The system is said to be the first to introduce dual-dosing architecture to the truck industry, bringing a future-proof solution capable of meeting the next level of nitrogen oxide (NOx) levels proposed beyond current Euro VI emission levels and EPA regulations in North America, as well as helping to meet CO2 reduction goals.
The Dual-Dosing system applies two streams of urea (AdBlue) into the exhaust stream of a selective catalytic reduction (SCR) system to convert emissions into harmless vapour. The system is able to increase the effectiveness of NOx conversion during the low levels of heat at engine start-up and low-load running, with an additional benefit of enabling the engine combustion formula to reduce fuel consumption.
The three-year project was finished for the launch of the upgraded V8.
Robert Cochanski, general manager, Cummins Emission Solutions in Europe, Middle East and Africa, said: “It has taken thousands of hours of research and development, but I am delighted to say that the new system meets very demanding cold start conditions and operates robustly against harsh vibrations, achieving this while maintaining peak performance across a wider temperature range than previous systems.”

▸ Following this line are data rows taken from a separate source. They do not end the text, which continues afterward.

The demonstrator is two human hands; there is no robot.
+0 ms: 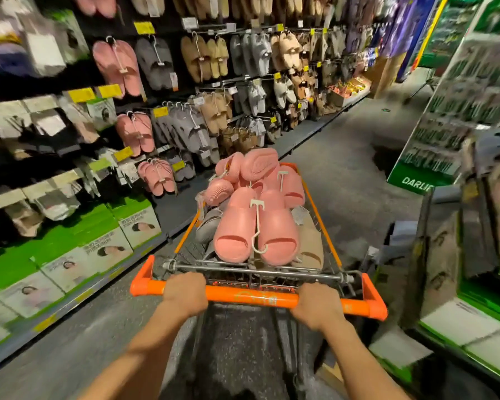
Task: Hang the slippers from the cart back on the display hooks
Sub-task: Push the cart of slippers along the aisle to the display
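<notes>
A shopping cart with an orange handle (251, 298) stands in the aisle before me. My left hand (185, 291) and my right hand (318, 306) both grip the handle. Several pairs of pink slippers (237, 226) on white plastic hangers (257, 223) are piled in the cart's basket, with grey (208, 226) and beige slippers (311, 241) underneath. On the left, the display wall carries hooks with hanging slippers: pink pairs (117, 64) (136, 132) (156, 176), grey pairs (156, 62) and tan pairs (205, 57).
Green and white boxes (104, 243) line the bottom shelf at left. A green display stand (451, 111) and shelving (474, 284) crowd the right side. The grey aisle floor (344, 157) runs ahead past the cart. Socks and packets (41, 125) hang at far left.
</notes>
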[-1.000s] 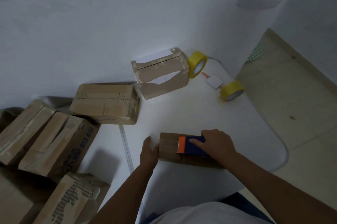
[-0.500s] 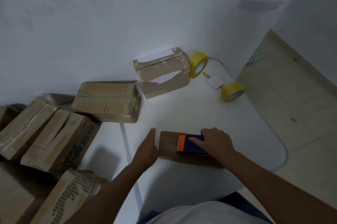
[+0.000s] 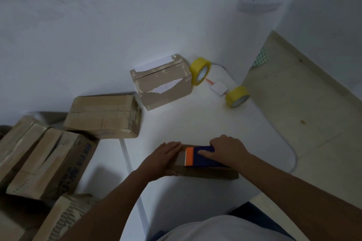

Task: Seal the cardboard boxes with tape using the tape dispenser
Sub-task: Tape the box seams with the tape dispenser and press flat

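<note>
White table [image 3: 195, 123] against white wall [image 3: 98, 25]; left hand [image 3: 164, 159] flat on box [image 3: 207, 172], right hand [image 3: 228, 150] grip clamped on, seemingly, dispenser [image 3: 199, 159].

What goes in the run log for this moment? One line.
left hand: flat on box end | right hand: pressing tape dispenser onto box top

You work in dim, bluish light; the white table [image 3: 225, 123] catches the brightest patch, soft shadows fall toward you, and wide-angle distortion bends the edges.
</note>
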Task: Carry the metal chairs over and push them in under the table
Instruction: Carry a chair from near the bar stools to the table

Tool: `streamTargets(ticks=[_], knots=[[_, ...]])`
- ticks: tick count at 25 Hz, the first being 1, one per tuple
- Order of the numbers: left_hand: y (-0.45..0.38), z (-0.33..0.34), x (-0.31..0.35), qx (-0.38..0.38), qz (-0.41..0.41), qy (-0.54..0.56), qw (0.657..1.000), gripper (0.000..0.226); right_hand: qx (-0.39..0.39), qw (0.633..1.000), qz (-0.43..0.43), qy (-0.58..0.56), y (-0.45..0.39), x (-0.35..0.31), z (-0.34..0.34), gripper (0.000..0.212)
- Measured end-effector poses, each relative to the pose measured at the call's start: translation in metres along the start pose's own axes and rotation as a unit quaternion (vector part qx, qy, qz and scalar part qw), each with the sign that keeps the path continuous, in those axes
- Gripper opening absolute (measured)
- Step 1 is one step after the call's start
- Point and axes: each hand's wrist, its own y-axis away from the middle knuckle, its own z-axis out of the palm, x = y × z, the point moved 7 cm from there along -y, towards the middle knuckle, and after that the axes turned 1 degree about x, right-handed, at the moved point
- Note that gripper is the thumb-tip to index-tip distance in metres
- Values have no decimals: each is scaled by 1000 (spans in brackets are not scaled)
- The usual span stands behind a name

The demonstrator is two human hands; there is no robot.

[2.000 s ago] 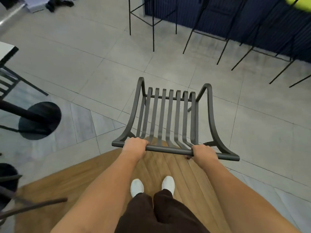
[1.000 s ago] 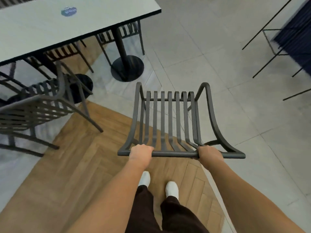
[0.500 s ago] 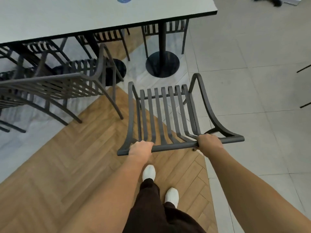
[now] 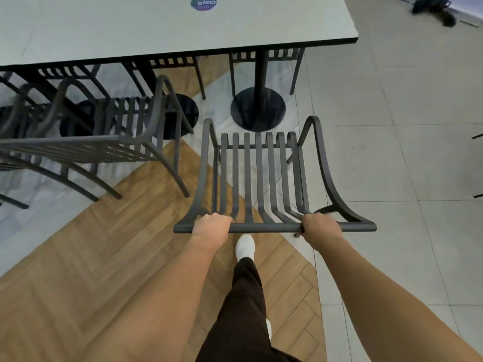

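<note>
Dark grey slatted metal chair (image 4: 261, 176), gripped by its top back rail in my left hand (image 4: 210, 228) and right hand (image 4: 320, 227), both clenched around the bar. It faces the pale rectangular table (image 4: 156, 30), near its black round pedestal base (image 4: 257, 109), beside another grey metal chair (image 4: 109, 142).

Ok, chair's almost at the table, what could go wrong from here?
Both hands, left hand and right hand, grip the carried chair by its top rail. Two risks: its front may strike the round table base straight ahead, and its left armrest could catch the neighbouring chair standing close beside it.
</note>
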Motion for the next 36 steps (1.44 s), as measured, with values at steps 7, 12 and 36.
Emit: streamTargets(ticks=[7,12,36], knots=[[-81,-71,-13,10,22,-8,1000,40,-5,999,12,-30,-93,17,-51,26],[-129,-116,-21,14,34,-9,999,43,0,1000,9,-29,-145,26,-86,28],[-252,-211,-25,-24,40,18,999,40,-21,984,-42,-172,-256,66,-180,65]])
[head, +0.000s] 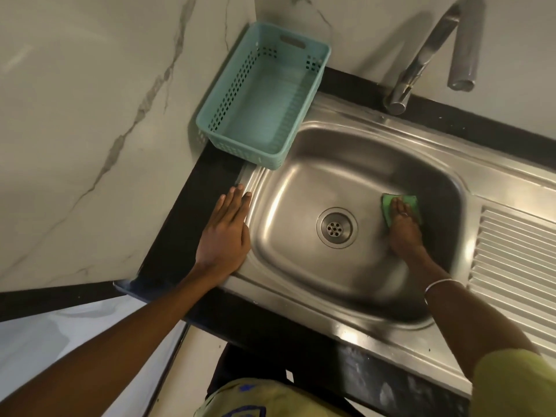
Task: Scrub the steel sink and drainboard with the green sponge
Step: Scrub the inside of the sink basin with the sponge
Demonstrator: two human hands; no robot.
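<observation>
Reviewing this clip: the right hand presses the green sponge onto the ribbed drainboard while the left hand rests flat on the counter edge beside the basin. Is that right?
Not quite. In the head view the right hand presses the green sponge inside the sink basin, right of the drain, not on the ribbed drainboard. The rest holds: the left hand rests flat on the counter edge beside the basin.

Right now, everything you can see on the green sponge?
The green sponge looks like a thin, flat scrub pad, bright green, roughly rectangular. It lies flat on the floor of the steel sink, right of the drain and near the basin's right wall. The right hand presses on it with straight fingers, covering its near part; the far edge and corners show.
</observation>
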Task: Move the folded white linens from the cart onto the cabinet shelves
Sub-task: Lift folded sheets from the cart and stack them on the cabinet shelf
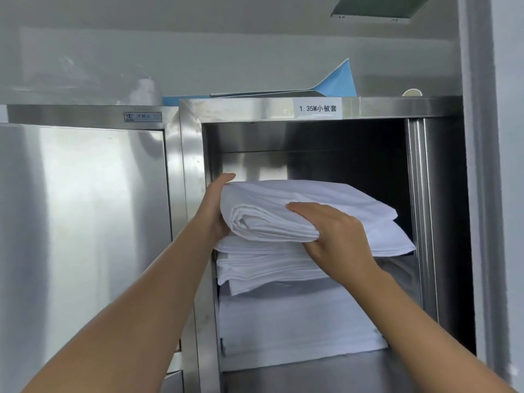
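Your right fingers (300, 208) curl over the near fold of the top linen (297, 205), thumb under it, so your right hand (334, 236) pinches that edge. Your left hand (218, 205) cups the left end, fingers over the top and palm against the side. The linen lies on the stack (272, 268) in the cabinet (192, 165), its near edge jutting past the shelf front. If you let go now, the overhang may pull it forward and the folds could spill open. Pushing hard could drag the sheets beneath it askew, since they already sit unevenly. The right side rides close to the door rail (419, 194) and might snag.
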### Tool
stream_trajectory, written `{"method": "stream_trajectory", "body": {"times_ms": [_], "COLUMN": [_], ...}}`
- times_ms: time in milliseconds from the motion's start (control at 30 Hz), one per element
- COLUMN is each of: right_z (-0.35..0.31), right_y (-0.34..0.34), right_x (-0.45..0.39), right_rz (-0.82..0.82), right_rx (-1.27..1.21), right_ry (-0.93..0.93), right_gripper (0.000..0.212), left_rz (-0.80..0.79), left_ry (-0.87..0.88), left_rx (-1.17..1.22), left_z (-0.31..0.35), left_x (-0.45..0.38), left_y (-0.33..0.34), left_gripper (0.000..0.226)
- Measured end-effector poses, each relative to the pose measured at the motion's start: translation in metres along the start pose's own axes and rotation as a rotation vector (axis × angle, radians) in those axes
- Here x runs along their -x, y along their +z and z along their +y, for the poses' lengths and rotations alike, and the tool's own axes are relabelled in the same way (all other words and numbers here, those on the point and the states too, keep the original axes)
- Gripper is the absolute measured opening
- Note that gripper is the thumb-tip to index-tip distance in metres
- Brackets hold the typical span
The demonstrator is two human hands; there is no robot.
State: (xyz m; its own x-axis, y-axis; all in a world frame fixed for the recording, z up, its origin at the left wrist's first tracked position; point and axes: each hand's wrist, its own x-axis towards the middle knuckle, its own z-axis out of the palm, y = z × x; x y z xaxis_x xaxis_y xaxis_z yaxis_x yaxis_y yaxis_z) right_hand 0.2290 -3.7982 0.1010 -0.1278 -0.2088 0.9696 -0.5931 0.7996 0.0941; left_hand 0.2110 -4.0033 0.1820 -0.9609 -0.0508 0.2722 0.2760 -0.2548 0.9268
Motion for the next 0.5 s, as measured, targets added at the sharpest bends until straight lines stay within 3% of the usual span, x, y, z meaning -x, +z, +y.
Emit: {"method": "stream_trajectory", "body": {"times_ms": [67,133,233,367,500], "right_z": [-0.001,0.001,0.003,0.007,0.03], "right_y": [-0.003,-0.007,-0.013,-0.017,-0.012], "right_x": [0.003,0.006,0.015,0.016,-0.001], "right_rz": [-0.099,-0.3,-0.504,-0.458,-0.323], "right_rx": [-0.013,-0.017,-0.054,-0.143,-0.025], "right_ry": [0.023,0.06,0.078,0.134,0.356], "right_gripper": [0.052,0.072,0.096,0.089,0.065], "left_rz": [-0.031,-0.051,-0.015,-0.013,-0.016], "left_ry": [-0.004,-0.038,-0.046,-0.043,-0.052], "left_rx": [-0.002,0.0,-0.017,-0.005,0.014], "left_z": [-0.001,-0.008,-0.013,-0.018,-0.021], "left_x": [0.0,-0.003,-0.001,-0.006,-0.009], "left_y": [-0.004,-0.011,-0.013,-0.017,-0.02], "left_gripper": [0.03,0.016,0.029,0.028,0.037]}}
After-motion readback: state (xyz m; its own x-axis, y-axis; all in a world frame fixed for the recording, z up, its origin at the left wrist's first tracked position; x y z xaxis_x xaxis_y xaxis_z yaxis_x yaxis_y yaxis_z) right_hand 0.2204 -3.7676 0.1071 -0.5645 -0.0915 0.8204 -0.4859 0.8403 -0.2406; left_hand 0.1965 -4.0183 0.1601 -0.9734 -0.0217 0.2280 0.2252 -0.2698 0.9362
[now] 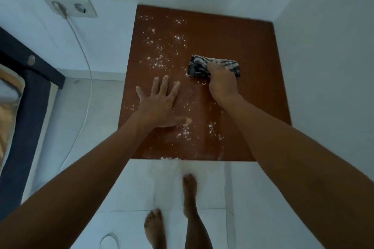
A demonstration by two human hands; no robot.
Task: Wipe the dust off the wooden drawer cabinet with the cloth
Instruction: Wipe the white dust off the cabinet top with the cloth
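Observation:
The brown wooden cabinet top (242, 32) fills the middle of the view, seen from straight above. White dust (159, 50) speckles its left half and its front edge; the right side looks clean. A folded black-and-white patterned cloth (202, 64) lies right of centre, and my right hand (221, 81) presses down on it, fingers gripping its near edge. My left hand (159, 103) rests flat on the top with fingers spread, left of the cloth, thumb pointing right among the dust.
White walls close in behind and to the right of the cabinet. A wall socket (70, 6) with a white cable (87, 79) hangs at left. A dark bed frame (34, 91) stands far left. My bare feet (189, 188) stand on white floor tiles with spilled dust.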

Now commercially available, the new Dual-Dosing system has a modular design adaptable to a wide range of engine displacements and SCR aftertreatment configurations. As both dosers act as a single, fully-synchronised system, the amount of urea injected (AdBlue or Diesel Exhaust Fluid) is equivalent to that of less-efficient single dosing systems of today. The system is designed for both low-flow and high-flow SCR systems, with the capability of meeting dosing rates up to 16 kg/hr.
The new Cummins Dual-Dosing urea injection system brings a new approach to resolve the NOx emissions control challenge resulting from low temperatures within the aftertreatment exhaust flow, according to the company. During cold cycle operations, the SCR-DPF aftertreatment becomes far less effective in reducing emissions as the reduced heat level adversely impacts the catalytic chemistry. This typically occurs under cold start conditions, low driving speeds, engine idling and with low ambient temperatures, representing a significant obstacle to meet extremely low emissions levels.
However, the dual-dosing design virtually eliminates any emissions spikes during cold cycle conditions by close-coupling the first doser at the turbocharger outlet. This utilises higher temperatures present as the exhaust stream exits the engine and enables the injected urea stream to maximize the emissions reduction. The second doser is located at the aftertreatment unit and operates when additional NOx reduction is required.
Testing of the system has demonstrated the ability to reduce NOx emission levels to around 50 percent below that of today’s regulations, providing a future-proof solution ready to meet the more stringent emission reductions likely to be proposed by the EU and EPA to take effect around the 2025 timeframe.
The system also brings a further benefit by enabling the engine combustion formula to reduce fuel consumption, as the need to generate excessive engine heat for the urea stream blending is eliminated. Depending on engine architecture and driving factors, this could improve fuel efficiency by 2-3%, says Cummings.